In [None]:
!nvidia-smi

In [None]:
import os
if not os.path.isfile('master.zip'):
    !wget -q https://github.com/karoldvl/ESC-50/archive/master.zip
    !unzip -qo master.zip
    !pip install -qq wandb encodec
    !git clone -q https://github.com/davda54/sam
    !cp sam/sam.py sam.py
os.environ['WANDB_API_KEY'] = ''
import wandb
wandb.login()

In [None]:
import torch
from torch import nn
import torchaudio
from encodec import EncodecModel
import pandas as pd
from sklearn import preprocessing
from tqdm.auto import tqdm
import torch.nn.functional as F
from sam import SAM

batch_size = 16*4
device = torch.device("cuda:0" if torch.cuda.is_available() else "cpu")

data = pd.read_csv('ESC-50-master/meta/esc50.csv')
data_dir = 'ESC-50-master/audio'

le = preprocessing.LabelEncoder()
le.fit(data.category)

X_train = data[data.fold != 5].filename.values
X_train = [os.path.join(data_dir, i) for i in X_train]
y_train = le.transform(data[data.fold != 5].category)
X_test = data[data.fold == 5].filename.values
X_test = [os.path.join(data_dir, i) for i in X_test]
y_test = le.transform(data[data.fold == 5].category)

In [None]:
class ESC50Dataset(torch.utils.data.Dataset):
    def __init__(self, files, labels):
        self.files, self.codes = files
        self.labels = labels

    def load_wave(self, file):
        return torchaudio.load(file)[0][0].unsqueeze(0)
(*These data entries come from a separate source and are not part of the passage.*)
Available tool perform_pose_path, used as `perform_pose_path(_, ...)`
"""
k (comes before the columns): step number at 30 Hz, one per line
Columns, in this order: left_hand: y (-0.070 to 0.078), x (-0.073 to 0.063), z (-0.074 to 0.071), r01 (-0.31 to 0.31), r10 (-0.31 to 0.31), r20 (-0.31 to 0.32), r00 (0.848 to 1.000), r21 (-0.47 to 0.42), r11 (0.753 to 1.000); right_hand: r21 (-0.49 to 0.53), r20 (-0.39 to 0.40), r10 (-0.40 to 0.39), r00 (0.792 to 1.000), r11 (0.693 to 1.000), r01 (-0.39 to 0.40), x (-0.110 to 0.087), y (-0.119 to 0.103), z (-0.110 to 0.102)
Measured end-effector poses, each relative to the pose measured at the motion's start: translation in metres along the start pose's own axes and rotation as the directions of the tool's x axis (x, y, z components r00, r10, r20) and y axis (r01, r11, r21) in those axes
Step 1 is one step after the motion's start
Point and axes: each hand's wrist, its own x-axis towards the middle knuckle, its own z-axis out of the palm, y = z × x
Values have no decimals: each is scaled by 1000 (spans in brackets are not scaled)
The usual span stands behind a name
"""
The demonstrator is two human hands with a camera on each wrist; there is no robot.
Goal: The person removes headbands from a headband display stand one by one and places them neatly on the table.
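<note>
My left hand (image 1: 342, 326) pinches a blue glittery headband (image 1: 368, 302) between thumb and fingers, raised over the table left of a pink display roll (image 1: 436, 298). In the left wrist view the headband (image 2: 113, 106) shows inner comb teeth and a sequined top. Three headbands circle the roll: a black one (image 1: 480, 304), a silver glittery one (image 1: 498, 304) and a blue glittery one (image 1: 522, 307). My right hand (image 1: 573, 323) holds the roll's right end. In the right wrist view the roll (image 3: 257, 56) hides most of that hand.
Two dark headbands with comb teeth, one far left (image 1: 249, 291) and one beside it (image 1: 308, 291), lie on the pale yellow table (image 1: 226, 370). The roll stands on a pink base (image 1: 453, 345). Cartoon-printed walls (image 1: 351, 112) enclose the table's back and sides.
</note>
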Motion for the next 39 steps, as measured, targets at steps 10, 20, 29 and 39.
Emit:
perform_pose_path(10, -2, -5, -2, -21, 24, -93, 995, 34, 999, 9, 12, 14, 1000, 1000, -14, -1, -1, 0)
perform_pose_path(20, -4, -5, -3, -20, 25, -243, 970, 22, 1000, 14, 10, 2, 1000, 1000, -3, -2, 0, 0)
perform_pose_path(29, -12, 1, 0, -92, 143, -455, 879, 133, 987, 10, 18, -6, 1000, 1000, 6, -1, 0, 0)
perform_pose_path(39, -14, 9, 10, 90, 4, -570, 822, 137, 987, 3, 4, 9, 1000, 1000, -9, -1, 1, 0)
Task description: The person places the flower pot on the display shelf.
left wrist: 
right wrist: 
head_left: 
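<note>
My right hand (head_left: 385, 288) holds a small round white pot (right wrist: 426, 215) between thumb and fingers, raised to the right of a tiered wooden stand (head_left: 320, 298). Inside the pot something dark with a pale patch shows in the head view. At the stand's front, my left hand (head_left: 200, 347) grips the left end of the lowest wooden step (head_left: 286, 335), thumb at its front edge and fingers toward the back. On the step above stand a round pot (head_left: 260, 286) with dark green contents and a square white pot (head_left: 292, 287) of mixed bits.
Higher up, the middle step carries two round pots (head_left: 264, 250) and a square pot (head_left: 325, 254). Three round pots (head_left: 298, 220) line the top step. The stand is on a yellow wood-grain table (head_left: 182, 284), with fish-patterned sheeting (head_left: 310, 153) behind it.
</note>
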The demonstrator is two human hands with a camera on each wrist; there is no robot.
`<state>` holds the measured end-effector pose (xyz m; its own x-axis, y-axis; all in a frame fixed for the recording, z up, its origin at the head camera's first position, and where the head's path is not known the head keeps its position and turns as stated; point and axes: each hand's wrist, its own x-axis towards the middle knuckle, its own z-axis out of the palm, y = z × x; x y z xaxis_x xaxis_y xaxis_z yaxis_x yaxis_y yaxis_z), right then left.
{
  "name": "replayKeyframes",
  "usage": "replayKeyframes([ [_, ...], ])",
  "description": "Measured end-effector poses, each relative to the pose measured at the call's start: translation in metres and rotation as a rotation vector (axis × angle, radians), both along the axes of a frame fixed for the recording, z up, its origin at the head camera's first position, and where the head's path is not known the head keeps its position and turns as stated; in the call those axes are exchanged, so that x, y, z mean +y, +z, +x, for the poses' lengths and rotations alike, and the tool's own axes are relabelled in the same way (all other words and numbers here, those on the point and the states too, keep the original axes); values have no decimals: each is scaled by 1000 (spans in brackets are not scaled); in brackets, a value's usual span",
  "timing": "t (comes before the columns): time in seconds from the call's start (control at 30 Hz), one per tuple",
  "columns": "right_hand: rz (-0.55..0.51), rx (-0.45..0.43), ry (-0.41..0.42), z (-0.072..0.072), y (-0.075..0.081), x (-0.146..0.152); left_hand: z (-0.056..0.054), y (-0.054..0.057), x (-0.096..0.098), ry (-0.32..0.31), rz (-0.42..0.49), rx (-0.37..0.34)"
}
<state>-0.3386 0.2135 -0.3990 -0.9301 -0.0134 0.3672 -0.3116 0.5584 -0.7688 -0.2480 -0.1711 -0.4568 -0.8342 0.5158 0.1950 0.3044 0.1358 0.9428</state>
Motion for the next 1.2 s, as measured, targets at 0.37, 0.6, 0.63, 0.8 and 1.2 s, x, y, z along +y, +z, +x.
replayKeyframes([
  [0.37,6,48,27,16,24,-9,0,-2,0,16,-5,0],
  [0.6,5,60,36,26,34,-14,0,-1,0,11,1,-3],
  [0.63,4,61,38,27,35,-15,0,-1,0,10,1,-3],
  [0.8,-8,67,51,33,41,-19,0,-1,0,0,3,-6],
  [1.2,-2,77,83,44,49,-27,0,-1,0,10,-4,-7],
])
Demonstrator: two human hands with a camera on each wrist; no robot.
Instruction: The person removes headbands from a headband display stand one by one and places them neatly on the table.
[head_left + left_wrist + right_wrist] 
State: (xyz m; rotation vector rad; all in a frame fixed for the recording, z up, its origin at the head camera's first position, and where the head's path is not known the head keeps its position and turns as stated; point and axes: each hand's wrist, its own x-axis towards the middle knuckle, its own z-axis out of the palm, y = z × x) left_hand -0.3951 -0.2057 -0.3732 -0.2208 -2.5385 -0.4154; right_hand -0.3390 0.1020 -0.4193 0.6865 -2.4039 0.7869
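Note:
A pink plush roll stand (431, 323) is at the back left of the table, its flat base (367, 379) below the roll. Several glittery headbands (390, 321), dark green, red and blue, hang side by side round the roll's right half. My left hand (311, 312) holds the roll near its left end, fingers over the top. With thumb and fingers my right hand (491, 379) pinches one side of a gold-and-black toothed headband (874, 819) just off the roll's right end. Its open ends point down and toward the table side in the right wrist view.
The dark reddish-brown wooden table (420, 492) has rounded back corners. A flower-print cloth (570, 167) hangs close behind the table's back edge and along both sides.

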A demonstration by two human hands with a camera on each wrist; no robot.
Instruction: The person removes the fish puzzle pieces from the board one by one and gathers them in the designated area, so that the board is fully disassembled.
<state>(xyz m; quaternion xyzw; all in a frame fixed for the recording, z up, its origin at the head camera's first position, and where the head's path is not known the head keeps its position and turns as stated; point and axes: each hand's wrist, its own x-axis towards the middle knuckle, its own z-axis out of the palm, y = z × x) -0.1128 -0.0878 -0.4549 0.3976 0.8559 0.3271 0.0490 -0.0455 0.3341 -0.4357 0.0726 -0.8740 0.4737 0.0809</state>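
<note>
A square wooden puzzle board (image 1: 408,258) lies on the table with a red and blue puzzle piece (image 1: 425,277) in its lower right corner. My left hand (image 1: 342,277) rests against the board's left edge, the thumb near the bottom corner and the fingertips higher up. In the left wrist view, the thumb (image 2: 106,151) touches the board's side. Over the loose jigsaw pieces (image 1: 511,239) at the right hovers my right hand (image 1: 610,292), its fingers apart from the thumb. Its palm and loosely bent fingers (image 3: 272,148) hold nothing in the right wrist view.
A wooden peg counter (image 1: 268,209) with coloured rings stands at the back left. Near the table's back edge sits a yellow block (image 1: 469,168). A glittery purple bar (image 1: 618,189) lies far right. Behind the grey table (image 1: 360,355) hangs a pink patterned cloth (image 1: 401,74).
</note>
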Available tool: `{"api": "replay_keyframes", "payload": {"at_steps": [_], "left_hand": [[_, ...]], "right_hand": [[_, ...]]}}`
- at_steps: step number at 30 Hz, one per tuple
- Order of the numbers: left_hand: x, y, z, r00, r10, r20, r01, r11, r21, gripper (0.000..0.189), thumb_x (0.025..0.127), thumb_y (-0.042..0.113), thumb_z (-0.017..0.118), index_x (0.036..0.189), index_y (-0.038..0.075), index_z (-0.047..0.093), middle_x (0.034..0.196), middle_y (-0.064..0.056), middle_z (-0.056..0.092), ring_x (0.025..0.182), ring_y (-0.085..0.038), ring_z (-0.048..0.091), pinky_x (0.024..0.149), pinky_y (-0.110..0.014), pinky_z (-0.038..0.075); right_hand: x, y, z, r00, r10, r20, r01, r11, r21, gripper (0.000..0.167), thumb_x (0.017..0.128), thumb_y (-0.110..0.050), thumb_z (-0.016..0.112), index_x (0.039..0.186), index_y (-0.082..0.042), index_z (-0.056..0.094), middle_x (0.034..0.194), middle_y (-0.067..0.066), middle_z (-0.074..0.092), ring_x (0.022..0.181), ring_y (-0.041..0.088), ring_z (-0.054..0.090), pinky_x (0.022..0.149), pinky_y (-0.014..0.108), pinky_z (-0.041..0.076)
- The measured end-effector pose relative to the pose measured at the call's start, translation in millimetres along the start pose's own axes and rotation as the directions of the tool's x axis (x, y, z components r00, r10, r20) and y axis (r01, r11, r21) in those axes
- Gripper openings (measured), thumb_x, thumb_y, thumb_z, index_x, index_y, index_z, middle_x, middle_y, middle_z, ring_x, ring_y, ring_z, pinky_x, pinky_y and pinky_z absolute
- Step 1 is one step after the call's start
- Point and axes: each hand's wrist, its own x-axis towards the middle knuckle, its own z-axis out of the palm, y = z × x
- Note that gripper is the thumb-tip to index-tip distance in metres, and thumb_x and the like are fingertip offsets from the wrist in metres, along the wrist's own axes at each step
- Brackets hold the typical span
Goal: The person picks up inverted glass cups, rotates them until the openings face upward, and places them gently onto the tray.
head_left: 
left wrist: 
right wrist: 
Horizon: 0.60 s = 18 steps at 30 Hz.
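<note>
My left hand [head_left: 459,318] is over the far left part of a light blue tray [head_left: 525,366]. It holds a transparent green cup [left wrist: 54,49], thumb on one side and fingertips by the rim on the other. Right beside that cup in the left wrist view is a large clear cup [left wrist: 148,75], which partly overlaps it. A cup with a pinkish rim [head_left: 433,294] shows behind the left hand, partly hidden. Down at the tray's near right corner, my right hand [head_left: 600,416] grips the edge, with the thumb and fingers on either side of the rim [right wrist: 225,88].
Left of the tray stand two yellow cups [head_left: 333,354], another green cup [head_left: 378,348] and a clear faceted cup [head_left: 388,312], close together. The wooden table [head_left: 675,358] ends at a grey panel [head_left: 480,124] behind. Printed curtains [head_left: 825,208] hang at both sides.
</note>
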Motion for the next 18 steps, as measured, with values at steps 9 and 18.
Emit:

    def __getitem__(self, index):
        return self.files[index], self.codes[index], self.labels[index]

    def __len__(self):
        return len(self.files)


encoder_model = EncodecModel.encodec_model_24khz().to(device)
encoder_model.set_target_bandwidth(1.5)
resampler = torchaudio.transforms.Resample(44100, encoder_model.sample_rate)

@torch.no_grad()
def get_encoder_output(files, resampler, model):
    encoded = torch.cat([model.encoder(resampler(torchaudio.load(file)[0]).unsqueeze(0).to(device)).cpu() for file in tqdm(files)])
    codes = encoder_model.quantizer.encode(encoded.to(device), model.frame_rate, model.bandwidth).transpose(0, 1).cpu()
    return encoded, codes

train_loader = torch.utils.data.DataLoader(ESC50Dataset(get_encoder_output(X_train, resampler, encoder_model), y_train), batch_size=batch_size, shuffle=True, num_workers=2, drop_last=True)
test_loader = torch.utils.data.DataLoader(ESC50Dataset(get_encoder_output(X_test, resampler, encoder_model), y_test), batch_size=batch_size, shuffle=False, num_workers=2, drop_last=False)
encoder_model = None

In [None]:
for batch in train_loader:
    print(batch[0].shape)
    print(batch[1].shape)
    num_vq_encodings = batch[1].shape[1]
    break

In [None]:
# https://github.com/pytorch/pytorch/issues/1333
class CausalConv1d(torch.nn.Conv1d):
    def __init__(self,
                 in_channels,
                 out_channels,
                 kernel_size,
                 stride=1,
                 dilation=1,
                 groups=1,
                 bias=True):

        super(CausalConv1d, self).__init__(
            in_channels,
            out_channels,
            kernel_size=kernel_size,
            stride=stride,
            padding=0,
            dilation=dilation,
            groups=groups,
            bias=bias)
        
        self.__padding = (kernel_size - 1) * dilation
        
    def forward(self, input):
        return super(CausalConv1d, self).forward(F.pad(input, (self.__padding, 0)))

In [None]:
def sum_params(model):
    return sum(p.numel() for p in model.parameters() if p.requires_grad)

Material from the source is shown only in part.